There are two basic ways to approach this:
First, you can write a read_column
function with its own explicit buffer, either as a generator function:
def column_reader(fp):
buf = ''
while True:
col_and_buf = self.buf.split(',', 1)
while len(col_and_buf) == 1:
buf += fp.read(4096)
col_and_buf = buf.split(',', 1)
col, buf = col_and_buf
yield col
… or as a class:
class ColumnReader(object):
def __init__(self, fp):
self.fp, self.buf = fp, ''
def next(self):
col_and_buf = self.buf.split(',', 1)
while len(col_and_buf) == 1:
self.buf += self.fp.read(4096)
col_and_buf = self.buf.split(',', 1)
self.buf = buf
return col
But, if you write a read_until
function that handles the buffering internally, then you can just do this:
next_col = read_until(fp, ',')[:-1]
There are multiple read_until
recipes on ActiveState.
Or, if you mmap
the file, you effectively get this for free.

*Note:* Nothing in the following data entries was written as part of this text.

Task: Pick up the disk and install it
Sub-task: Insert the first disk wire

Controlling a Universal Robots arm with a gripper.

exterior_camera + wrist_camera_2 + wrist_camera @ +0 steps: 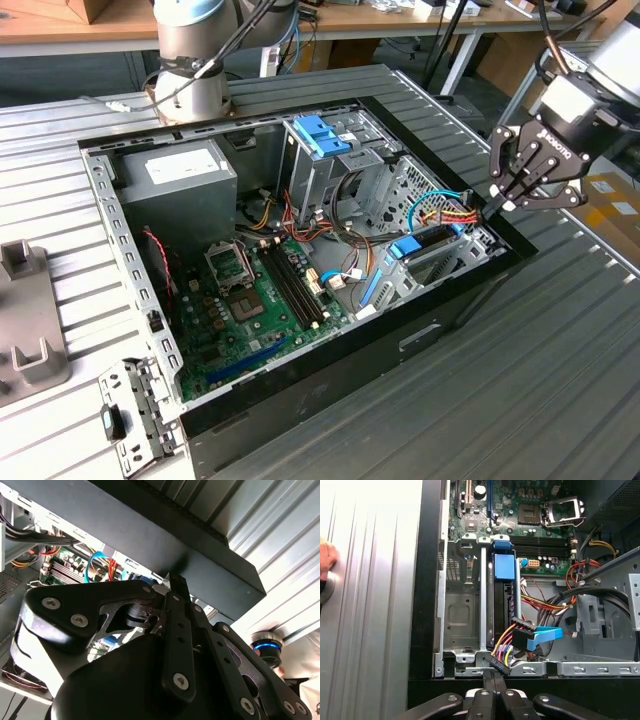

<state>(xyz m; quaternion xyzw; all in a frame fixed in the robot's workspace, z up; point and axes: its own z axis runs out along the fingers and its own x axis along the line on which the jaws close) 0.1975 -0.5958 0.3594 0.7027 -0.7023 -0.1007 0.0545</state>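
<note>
Black gripper (497, 207); dark disk (501, 605) with bright blue tab; green motherboard (255, 300); black-rimmed, grey metal computer case (470, 290); blue latch (320, 135); red, yellow, orange wires (545, 602); ribbed grey table (560, 380).

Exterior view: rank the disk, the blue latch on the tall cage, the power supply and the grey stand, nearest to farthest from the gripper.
From the gripper:
1. The disk, in the bay just beside it.
2. The blue latch, atop the cage mid-case.
3. The power supply, toward the case's left end.
4. The grey stand, outside the case, far left.
</note>
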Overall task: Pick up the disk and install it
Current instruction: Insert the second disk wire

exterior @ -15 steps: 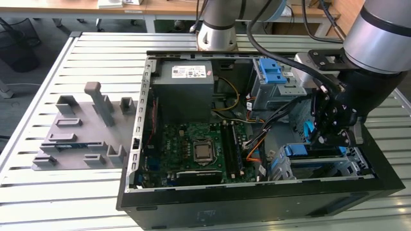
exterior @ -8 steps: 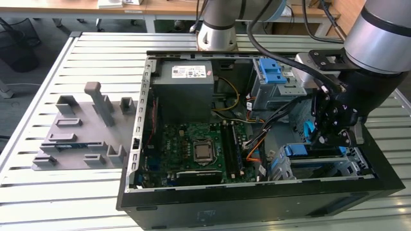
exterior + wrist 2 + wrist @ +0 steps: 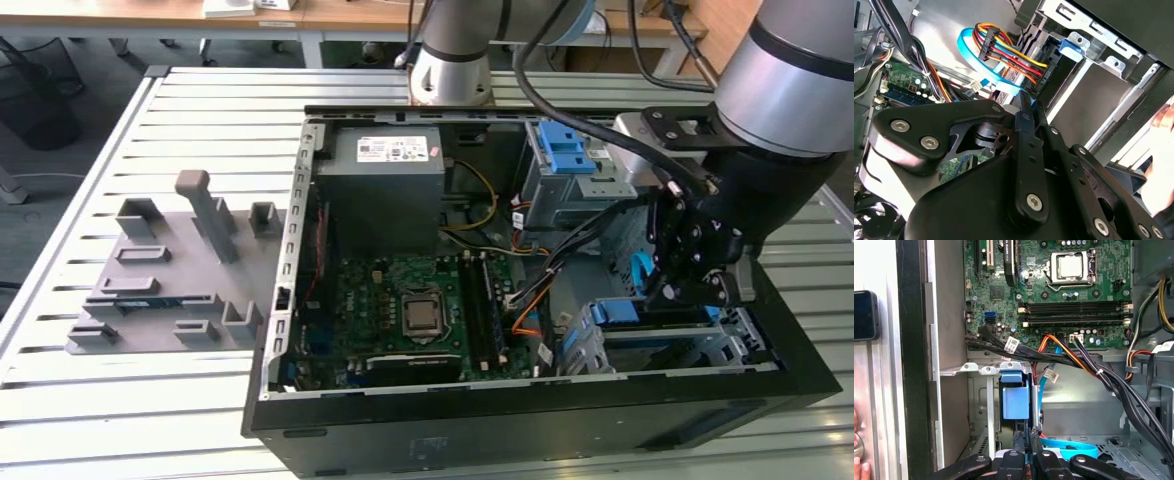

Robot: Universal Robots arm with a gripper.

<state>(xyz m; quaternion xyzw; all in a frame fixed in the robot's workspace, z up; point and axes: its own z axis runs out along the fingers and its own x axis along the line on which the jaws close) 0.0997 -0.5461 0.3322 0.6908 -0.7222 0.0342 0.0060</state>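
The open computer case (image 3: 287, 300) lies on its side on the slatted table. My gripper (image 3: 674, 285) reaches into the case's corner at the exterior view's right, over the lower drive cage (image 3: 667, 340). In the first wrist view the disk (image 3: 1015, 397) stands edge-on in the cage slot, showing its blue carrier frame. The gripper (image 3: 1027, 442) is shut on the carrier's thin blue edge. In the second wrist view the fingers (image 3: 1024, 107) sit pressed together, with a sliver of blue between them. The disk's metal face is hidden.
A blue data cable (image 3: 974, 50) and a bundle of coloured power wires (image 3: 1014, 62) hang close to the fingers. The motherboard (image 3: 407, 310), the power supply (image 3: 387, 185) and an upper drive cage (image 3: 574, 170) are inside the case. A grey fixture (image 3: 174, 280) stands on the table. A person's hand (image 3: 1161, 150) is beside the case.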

You can just treat the file as a huge string and use find
(or regular expressions) on it. (This assumes the entire file fits within your virtual address space—probably not a problem in 64-bit Python builds, but in 32-bit builds, it can be.)
Obviously these are incomplete. They don't handle EOF, or newline (in real life you probably have six rows of a million columns, not one, right?), etc. But this should be enough to show the idea.